Everything from the line containing "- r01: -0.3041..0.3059" down to the last line below should be set down exactly, and only that, without the pictures.

Provided material:
* * * * *
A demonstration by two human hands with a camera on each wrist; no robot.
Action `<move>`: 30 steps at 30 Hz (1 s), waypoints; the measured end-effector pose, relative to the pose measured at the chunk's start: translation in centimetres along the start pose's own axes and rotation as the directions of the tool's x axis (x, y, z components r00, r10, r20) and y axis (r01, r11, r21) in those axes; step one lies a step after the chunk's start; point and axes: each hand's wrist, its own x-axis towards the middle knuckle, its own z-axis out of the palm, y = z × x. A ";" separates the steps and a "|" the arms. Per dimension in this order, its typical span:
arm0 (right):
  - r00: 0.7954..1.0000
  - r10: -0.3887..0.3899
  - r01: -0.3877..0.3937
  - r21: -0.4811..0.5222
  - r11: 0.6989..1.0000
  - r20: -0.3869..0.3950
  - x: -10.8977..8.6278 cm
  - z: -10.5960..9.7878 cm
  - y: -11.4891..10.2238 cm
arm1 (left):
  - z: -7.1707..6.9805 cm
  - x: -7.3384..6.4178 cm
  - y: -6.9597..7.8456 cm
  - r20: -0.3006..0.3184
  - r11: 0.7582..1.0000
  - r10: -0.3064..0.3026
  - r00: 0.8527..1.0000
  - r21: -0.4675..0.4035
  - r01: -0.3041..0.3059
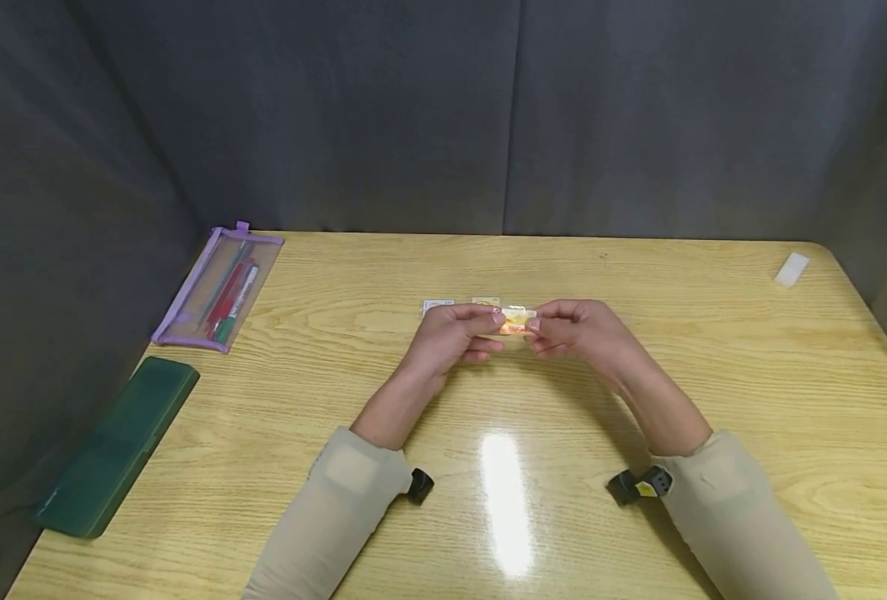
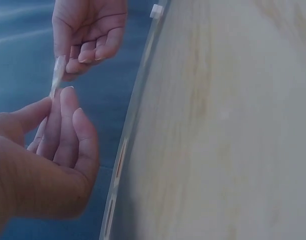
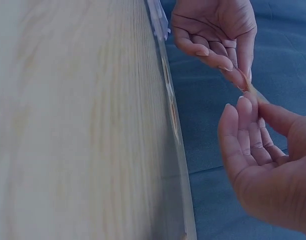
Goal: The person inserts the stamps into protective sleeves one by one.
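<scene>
Both hands hold a small, flat, shiny yellow-and-orange printed packet (image 1: 517, 322) above the table. My left hand (image 1: 454, 333) pinches its left end between thumb and fingers. At its other end, my right hand (image 1: 582, 332) does the same. The wrist views show the packet (image 2: 57, 75) nearly edge-on, as a thin strip between the two sets of fingertips. Just behind the hands lie a small white-and-blue printed piece (image 1: 438, 304) and a small yellow printed piece (image 1: 486, 301), each partly hidden.
A mesh zip pouch (image 1: 188, 287) with purple edging, holding pens, lies at the back left of the wooden table (image 1: 323, 400). Nearer on the left is a dark green case (image 1: 121, 450). A small white block (image 1: 792, 269) sits at the back right. Dark curtains (image 1: 338, 117) surround the table.
</scene>
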 end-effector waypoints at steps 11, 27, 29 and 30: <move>1.000 -0.010 0.011 0.016 1.000 -0.014 0.0 0.1 0.1 | 0.2 -0.1 0.0 -0.007 1.000 -0.001 1.000 0.016 0.001; 1.000 0.012 -0.012 0.008 1.000 -0.024 0.1 0.1 0.1 | 0.3 -0.1 -0.1 0.003 0.997 -0.010 1.000 0.071 0.010; 1.000 0.013 -0.013 0.005 1.000 -0.023 0.1 0.1 0.1 | 0.3 -0.1 0.0 0.005 0.997 -0.011 1.000 0.078 0.010; 1.000 0.017 -0.016 0.006 1.000 -0.026 0.1 0.1 0.1 | 0.3 -0.1 0.0 0.004 0.997 -0.012 1.000 0.080 0.011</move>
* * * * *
Answer:
  - r01: -0.3041..0.3059
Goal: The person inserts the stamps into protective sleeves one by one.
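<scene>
Both hands hold a small, flat, shiny yellow-and-orange printed packet (image 1: 517, 322) above the table. My left hand (image 1: 454, 333) pinches its left end between thumb and fingers. At its other end, my right hand (image 1: 582, 332) does the same. The wrist views show the packet (image 2: 57, 75) nearly edge-on, as a thin strip between the two sets of fingertips. Just behind the hands lie a small white-and-blue printed piece (image 1: 438, 304) and a small yellow printed piece (image 1: 486, 301), each partly hidden.
A mesh zip pouch (image 1: 188, 287) with purple edging, holding pens, lies at the back left of the wooden table (image 1: 323, 400). Nearer on the left is a dark green case (image 1: 121, 450). A small white block (image 1: 792, 269) sits at the back right. Dark curtains (image 1: 338, 117) surround the table.
</scene>
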 end-effector waypoints at steps 11, 27, 29 and 30: <move>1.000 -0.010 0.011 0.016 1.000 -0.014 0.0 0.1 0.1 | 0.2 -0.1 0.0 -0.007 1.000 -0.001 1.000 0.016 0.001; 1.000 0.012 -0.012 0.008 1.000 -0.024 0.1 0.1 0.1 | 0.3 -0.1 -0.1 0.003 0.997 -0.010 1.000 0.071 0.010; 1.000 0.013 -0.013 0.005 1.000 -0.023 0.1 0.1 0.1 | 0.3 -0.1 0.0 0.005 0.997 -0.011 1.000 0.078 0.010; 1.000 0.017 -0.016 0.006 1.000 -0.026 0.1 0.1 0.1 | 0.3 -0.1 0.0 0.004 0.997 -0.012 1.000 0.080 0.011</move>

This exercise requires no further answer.